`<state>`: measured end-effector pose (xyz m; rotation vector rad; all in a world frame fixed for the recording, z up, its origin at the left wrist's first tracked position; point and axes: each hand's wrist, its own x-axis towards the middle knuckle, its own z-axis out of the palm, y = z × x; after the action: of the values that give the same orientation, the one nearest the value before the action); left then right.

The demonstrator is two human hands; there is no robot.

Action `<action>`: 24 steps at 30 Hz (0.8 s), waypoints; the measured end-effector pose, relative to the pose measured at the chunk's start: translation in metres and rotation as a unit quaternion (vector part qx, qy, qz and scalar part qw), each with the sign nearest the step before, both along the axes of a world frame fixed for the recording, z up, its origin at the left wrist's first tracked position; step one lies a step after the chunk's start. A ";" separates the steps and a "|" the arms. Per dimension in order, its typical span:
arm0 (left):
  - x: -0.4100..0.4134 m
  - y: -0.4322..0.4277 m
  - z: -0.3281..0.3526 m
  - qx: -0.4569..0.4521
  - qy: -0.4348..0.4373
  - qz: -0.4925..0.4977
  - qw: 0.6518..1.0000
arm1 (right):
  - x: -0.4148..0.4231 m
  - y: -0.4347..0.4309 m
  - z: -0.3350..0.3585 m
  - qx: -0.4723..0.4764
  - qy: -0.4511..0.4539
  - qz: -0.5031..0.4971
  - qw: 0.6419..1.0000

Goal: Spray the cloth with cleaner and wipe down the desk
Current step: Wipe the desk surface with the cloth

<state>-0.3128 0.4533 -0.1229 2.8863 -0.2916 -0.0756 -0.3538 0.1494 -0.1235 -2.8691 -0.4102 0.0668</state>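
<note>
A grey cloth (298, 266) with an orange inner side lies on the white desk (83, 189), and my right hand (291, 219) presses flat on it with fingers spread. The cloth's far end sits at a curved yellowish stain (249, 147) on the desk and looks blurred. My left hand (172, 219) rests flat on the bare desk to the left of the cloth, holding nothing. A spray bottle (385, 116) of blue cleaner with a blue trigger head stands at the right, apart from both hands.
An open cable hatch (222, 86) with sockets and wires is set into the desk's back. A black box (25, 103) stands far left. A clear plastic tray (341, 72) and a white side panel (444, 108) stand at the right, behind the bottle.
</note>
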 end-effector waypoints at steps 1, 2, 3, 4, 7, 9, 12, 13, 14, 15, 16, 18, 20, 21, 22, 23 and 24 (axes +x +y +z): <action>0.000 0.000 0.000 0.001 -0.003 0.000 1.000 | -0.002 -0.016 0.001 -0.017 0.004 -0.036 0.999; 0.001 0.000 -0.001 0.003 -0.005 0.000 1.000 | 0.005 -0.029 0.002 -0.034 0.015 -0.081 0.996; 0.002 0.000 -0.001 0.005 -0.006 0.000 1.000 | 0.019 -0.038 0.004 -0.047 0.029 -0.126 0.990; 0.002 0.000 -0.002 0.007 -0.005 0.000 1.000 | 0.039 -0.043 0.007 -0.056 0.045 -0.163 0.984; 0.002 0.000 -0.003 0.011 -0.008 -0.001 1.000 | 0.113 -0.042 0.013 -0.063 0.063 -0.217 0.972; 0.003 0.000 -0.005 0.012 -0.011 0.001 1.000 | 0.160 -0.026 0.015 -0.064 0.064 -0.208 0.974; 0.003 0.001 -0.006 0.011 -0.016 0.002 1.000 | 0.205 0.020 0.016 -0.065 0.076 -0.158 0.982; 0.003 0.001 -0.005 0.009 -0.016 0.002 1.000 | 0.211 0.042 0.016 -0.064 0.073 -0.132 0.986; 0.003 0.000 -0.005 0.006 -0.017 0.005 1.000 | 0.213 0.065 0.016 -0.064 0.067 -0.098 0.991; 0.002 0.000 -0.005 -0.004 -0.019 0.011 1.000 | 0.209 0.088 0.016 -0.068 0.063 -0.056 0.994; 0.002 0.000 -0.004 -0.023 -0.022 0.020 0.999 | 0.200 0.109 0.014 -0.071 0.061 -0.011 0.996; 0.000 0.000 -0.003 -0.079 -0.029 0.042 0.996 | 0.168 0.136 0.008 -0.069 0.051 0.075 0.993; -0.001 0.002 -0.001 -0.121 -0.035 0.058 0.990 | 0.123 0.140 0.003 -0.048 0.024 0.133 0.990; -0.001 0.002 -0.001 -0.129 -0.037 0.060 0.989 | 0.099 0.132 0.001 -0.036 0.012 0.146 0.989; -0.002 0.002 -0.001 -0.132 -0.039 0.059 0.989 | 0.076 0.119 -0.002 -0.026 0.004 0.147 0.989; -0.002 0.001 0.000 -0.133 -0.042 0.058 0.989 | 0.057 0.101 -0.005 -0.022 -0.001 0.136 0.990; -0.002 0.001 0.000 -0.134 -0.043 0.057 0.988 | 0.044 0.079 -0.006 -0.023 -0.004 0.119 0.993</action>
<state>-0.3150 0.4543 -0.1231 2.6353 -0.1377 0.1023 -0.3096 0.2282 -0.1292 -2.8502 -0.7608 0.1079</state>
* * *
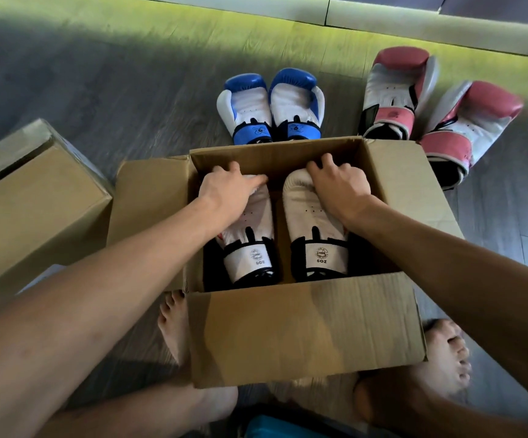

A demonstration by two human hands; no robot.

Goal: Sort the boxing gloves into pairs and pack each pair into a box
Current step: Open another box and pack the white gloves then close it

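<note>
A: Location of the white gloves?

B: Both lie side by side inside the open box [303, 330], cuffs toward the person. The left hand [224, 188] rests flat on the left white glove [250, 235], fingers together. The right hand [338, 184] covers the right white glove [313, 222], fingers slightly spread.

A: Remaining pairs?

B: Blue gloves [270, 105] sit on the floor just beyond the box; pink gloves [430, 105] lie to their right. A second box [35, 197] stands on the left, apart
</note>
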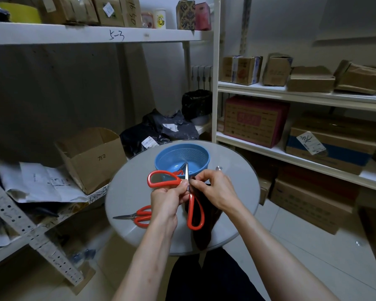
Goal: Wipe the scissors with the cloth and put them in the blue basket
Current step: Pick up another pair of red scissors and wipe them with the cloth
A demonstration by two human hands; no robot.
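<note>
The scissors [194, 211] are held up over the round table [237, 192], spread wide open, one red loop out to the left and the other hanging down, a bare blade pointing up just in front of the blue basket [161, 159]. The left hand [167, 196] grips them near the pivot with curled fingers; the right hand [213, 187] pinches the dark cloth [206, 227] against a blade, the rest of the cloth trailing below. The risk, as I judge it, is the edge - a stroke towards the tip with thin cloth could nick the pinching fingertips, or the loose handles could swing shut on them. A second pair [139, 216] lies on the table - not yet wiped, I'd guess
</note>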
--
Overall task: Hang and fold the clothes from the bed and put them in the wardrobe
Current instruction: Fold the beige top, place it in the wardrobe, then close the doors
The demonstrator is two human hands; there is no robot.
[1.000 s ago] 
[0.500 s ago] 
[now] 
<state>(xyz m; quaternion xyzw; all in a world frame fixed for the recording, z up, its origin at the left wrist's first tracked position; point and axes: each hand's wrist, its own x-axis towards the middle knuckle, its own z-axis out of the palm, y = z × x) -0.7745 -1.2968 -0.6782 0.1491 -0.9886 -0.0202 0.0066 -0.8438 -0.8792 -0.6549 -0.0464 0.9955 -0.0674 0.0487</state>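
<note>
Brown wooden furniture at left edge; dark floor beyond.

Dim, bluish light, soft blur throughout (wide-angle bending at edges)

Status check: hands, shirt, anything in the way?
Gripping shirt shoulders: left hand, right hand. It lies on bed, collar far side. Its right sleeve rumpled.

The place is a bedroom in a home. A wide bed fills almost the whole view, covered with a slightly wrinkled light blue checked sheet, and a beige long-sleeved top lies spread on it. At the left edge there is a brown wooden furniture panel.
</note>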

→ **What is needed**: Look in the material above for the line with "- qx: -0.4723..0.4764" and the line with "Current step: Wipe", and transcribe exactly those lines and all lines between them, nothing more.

→ **Solved exercise**:
  - qx: -0.4723..0.4764
  - qy: -0.4511..0.4539
  - qz: -0.5031..0.4971
  - qw: 0.6419..1.0000

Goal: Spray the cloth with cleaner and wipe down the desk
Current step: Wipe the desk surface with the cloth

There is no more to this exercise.